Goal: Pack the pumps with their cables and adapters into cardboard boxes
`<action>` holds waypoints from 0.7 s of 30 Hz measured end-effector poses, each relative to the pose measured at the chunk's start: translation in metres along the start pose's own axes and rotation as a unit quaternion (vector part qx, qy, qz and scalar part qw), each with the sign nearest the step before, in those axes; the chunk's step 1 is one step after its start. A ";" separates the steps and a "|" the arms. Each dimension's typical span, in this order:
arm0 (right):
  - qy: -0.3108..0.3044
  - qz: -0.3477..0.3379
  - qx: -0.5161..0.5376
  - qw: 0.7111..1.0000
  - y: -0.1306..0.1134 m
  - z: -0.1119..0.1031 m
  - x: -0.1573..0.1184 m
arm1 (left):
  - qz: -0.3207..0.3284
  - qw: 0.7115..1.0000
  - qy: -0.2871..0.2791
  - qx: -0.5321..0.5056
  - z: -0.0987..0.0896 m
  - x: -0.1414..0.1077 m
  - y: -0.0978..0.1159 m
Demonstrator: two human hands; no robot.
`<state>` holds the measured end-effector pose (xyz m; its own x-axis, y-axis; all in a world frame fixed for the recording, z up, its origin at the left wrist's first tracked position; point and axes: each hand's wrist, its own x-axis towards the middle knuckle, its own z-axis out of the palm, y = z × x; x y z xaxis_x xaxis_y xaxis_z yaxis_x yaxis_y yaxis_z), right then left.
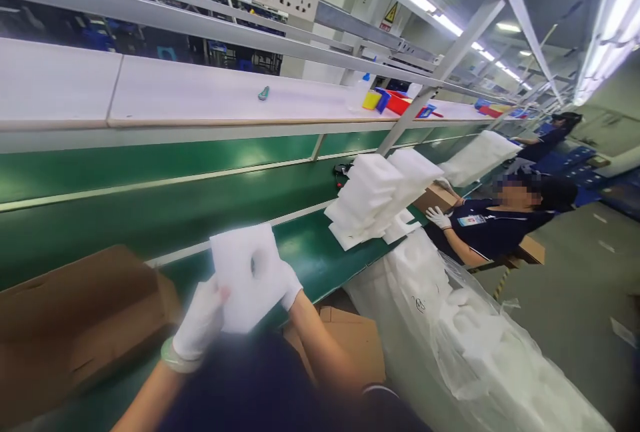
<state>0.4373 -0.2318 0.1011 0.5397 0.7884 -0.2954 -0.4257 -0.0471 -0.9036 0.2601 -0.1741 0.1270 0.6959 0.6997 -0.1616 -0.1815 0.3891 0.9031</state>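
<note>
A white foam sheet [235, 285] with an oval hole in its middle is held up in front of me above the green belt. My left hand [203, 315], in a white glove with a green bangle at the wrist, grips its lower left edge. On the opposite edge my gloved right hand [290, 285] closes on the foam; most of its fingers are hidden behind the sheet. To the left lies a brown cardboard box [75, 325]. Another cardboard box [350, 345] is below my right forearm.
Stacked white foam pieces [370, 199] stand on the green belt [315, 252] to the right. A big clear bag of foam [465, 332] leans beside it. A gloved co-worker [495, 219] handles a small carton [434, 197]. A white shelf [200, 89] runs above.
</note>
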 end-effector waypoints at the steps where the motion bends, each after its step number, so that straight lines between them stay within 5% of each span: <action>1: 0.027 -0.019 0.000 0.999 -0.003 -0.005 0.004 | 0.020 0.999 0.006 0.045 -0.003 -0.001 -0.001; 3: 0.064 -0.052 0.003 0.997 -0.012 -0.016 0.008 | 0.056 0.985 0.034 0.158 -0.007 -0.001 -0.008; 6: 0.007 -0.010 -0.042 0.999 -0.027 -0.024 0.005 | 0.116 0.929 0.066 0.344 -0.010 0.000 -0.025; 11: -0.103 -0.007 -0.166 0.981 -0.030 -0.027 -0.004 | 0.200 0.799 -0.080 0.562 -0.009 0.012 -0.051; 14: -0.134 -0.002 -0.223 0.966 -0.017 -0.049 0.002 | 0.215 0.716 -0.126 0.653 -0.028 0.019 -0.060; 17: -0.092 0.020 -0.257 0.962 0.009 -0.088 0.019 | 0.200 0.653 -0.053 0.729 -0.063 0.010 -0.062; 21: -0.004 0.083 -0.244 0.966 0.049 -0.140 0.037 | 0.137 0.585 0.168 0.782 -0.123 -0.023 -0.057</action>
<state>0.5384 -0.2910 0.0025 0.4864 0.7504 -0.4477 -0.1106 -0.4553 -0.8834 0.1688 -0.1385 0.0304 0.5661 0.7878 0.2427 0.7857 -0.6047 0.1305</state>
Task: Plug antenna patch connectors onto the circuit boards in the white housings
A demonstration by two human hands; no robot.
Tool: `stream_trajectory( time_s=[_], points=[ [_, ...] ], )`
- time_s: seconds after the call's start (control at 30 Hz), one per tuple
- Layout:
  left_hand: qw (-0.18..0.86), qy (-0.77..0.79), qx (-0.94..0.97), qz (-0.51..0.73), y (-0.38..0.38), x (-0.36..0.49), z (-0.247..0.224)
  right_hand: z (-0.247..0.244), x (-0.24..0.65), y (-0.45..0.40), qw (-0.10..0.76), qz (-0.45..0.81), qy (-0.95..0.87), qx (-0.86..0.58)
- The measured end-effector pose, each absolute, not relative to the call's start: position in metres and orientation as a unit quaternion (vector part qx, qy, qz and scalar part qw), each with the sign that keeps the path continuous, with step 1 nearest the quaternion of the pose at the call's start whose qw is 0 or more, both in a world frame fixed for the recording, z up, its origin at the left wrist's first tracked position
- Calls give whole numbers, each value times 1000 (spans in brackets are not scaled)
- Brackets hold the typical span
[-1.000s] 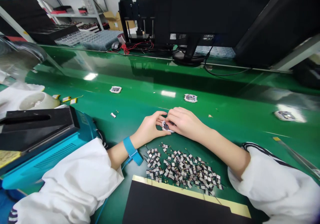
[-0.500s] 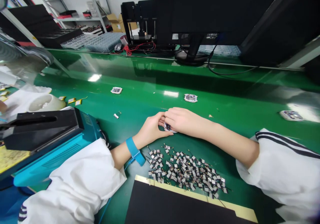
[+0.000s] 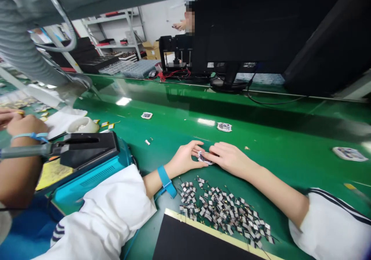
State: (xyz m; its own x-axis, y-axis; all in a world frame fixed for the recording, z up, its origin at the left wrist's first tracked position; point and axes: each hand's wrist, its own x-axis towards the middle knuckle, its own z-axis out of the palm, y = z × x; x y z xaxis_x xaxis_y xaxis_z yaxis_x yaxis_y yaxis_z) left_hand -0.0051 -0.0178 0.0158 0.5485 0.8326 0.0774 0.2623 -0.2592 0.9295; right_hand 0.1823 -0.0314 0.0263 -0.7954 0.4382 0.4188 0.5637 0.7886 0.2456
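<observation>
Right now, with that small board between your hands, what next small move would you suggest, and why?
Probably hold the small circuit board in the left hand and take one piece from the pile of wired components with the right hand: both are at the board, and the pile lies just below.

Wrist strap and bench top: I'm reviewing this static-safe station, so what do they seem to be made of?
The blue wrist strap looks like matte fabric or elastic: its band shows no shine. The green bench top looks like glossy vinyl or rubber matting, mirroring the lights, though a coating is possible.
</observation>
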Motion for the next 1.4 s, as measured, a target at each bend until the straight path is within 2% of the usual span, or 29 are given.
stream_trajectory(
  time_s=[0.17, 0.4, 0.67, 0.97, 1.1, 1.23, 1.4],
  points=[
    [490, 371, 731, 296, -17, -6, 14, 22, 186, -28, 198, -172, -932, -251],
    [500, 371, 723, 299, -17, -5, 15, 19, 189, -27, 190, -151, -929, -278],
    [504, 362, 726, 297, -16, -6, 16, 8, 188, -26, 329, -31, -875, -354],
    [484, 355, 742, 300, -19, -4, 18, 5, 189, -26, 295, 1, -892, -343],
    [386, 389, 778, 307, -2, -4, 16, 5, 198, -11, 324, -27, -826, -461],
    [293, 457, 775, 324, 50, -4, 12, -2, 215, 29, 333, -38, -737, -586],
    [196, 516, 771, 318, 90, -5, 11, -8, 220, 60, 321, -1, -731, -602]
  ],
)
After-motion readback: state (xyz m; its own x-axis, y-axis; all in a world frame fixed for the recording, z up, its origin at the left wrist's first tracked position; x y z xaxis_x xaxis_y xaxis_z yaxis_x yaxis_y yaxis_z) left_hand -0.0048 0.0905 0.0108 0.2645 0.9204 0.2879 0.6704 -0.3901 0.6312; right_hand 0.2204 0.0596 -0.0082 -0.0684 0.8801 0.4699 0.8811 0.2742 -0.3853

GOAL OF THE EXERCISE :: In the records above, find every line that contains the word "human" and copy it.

REPLY TO THE EXERCISE ::
Demonstrator: two human hands; no robot.
A demonstration by two human hands; no robot.

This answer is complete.